Bob Carter, head of U.S. sales for the Toyota brand, said conditions in California and the entire West Coast have become ``challenging,'' in part because of falling home values.

The company sold a record 23,150 Tundra pickups. Toyota's incentives on the truck jumped to an estimated $6,861 per vehicle, the highest level of spending for any full-size pickup, according to

Carter said such estimates ``far exceed our actual spending'' without providing details.

Large pickups are ``a very challenged segment this year. You'll see us continuing to use incentives in a tactical way,'' Carter said in a conference call yesterday. ``I can tell you our August incentive plan is lower than July's. You should expect a downward trend.''

Toyota's market share in July was 17.1 percent, up 0.9 point from a year ago. Ford's fell 1.2 points to 14.8 percent.

Honda, Nissan

At Honda, fifth in the U.S. market, rising sales of Fit, Civic and Accord cars and CR-V wagons failed to offset declines for Pilot and Element sport-utility vehicles and Odyssey minivans.

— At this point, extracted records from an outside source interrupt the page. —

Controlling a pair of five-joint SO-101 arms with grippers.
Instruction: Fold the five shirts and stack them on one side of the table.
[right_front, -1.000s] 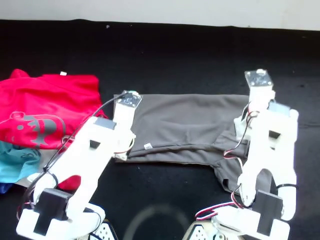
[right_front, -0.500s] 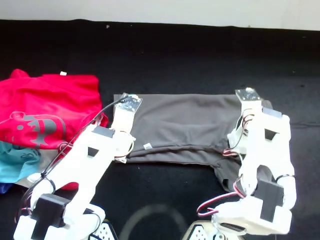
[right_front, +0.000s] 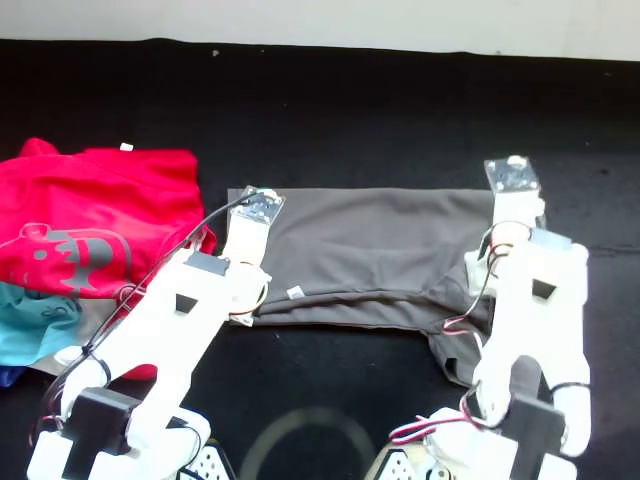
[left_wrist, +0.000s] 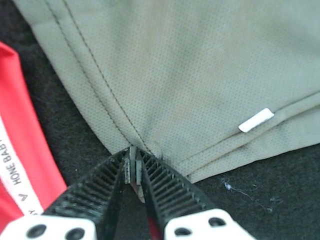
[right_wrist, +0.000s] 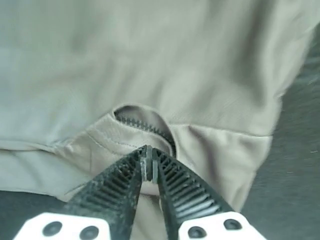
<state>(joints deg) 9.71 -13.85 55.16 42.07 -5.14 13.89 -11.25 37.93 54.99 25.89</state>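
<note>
**Grey shirt (right_front: 370, 250) part-way through folding.** The left tool (left_wrist: 134, 167) was clenched on the shirt's stitched side hem, close to a corner where the cloth lay doubled. A small white tag (left_wrist: 256, 120) sat on the cloth just beyond it, towards the right tool. The right tool (right_wrist: 148, 167) was clenched on a pinch of cloth at the opposite end, just short of a curled seam opening, probably a sleeve. The shirt lay flat on the bench (right_front: 350, 100), spread between the two tools, with a loose flap trailing back beside the right arm. A red shirt (right_front: 100, 210) lay crumpled just beside the left tool on its outer side, and a teal shirt (right_front: 35, 320) lay farther out, partly under the red one. The step in hand appeared to be a fold of the grey shirt with both ends held. The next move probably called for lifting both ends together and carrying them evenly across, with the cloth taut so that the layers would not slip.
</note>
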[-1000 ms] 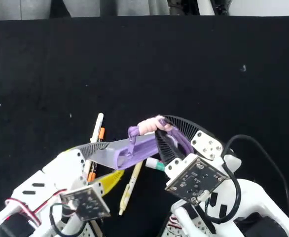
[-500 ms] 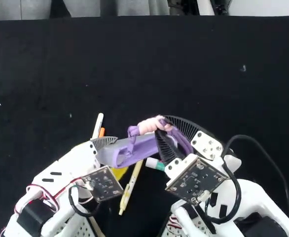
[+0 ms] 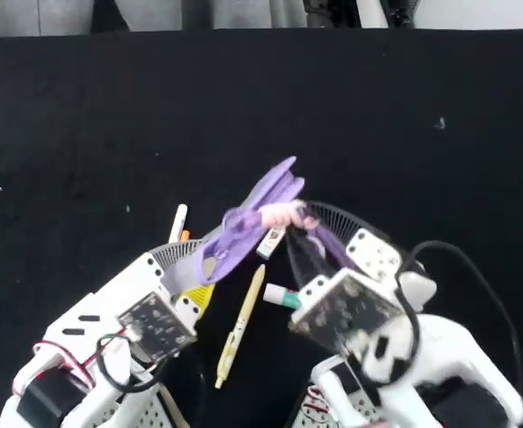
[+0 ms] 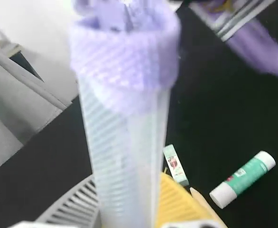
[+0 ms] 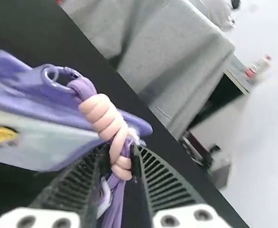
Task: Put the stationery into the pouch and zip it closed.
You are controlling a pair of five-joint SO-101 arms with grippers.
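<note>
Pouch [image 3: 244,227]: purple, with a ribbed clear side, held off the black table [image 3: 377,107] between both arms and slanting up and away from them. I see the left gripper [image 3: 186,265] clamped on the pouch's near, lower end. In the left wrist view the pouch rises straight out from between its jaws. The right gripper [image 5: 117,159] is closed on the pink coiled strap [image 5: 106,118], which hangs from a ring on the pouch; its ribbed fingers [image 5: 77,178] press the coil from both sides.

On the table below the pouch I read four loose items:
- a green-and-white glue stick [image 3: 278,295], near the right arm
- a yellow pencil [image 3: 237,328], between the arms
- a small eraser [image 4: 175,165]
- a white marker [image 3: 178,220], beside the left arm
</note>
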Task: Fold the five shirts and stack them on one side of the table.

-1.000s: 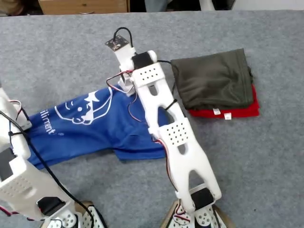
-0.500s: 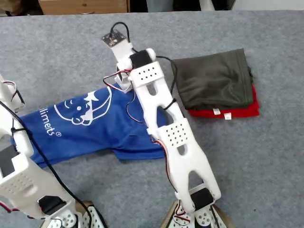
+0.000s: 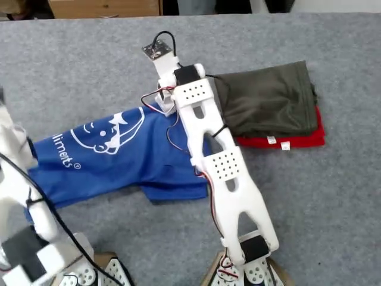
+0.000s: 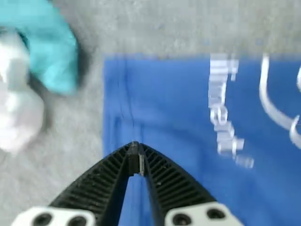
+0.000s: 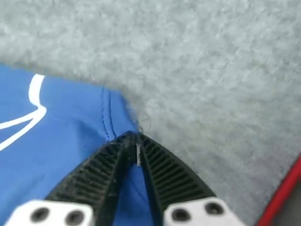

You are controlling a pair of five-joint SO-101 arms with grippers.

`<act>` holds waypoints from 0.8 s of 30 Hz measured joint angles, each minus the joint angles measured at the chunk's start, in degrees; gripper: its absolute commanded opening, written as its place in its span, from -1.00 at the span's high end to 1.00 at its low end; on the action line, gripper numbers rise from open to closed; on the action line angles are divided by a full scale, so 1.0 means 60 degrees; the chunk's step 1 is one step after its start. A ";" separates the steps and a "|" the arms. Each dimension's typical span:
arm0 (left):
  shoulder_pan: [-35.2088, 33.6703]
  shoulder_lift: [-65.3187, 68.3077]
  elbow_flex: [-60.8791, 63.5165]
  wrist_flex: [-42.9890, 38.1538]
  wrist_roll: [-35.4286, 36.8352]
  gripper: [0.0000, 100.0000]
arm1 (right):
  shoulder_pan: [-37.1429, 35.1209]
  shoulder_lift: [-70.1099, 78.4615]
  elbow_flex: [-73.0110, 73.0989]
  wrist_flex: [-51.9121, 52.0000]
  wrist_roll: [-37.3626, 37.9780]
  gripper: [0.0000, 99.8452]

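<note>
**Shirt-straightening stage, read from left to right across the grey surface [image 3: 71, 53].**

**Left arm [image 3: 16, 190]:** its jaws are clenched on a stitched edge of the blue shirt [image 3: 113, 158], pinching the cloth between the tips. Over the last second this arm has drawn back toward the near edge of the surface. A teal cloth [image 4: 47, 52] and a white cloth [image 4: 16, 113] lie on the surface just past that stitched edge. They are probably shirts awaiting their turn.

**Blue shirt:** it lies spread over the left half of the surface with its white print uppermost. A flap, seemingly a sleeve, points toward the near edge. Since a second ago the garment has slid a little to the right and its printed panel lies smoother. This suggests that the two arms are drawing it taut between them.

**Right arm [image 3: 205, 131]:** its jaws are likewise clenched, here on the far right corner of the blue shirt, beside a double seam. The arm has swung to the right, so the held corner now lies near the finished stack.

**Stack:** a folded olive shirt [image 3: 268, 101] rests on a folded red shirt [image 3: 286, 140] at the right side of the surface.

**Judgement:** two of the five shirts look done. The blue one is being straightened and is not yet folded.
</note>
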 measured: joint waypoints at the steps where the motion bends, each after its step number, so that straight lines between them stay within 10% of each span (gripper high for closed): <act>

The Tokyo-based company's total sales of Honda and Acura vehicles were 141,049, down 7.1 percent from a year earlier. Still, Honda's sales topped those of Chrysler for the first time.

Honda's market share edged up to 10.8 percent from 10.2 percent a year earlier.

Nissan's sales rose 1.7 percent to 87,877 vehicles, the sole increase among the six largest brands in the U.S. The gain for the Tokyo-based company was led by the midsize Altima and compact Versa cars, Bill Bosley, North American vice president of sales, said in an interview.

Hyundai Motor Co., South Korea's largest automaker and No. 7 in the U.S., said sales fell 7.8 percent.

Combined sales for Asian brands fell 5.6 percent to 583,352.

July had 24 selling days, one less than a year earlier. Bloomberg and some automakers use unadjusted percentage comparisons, which would be about 4 points lower.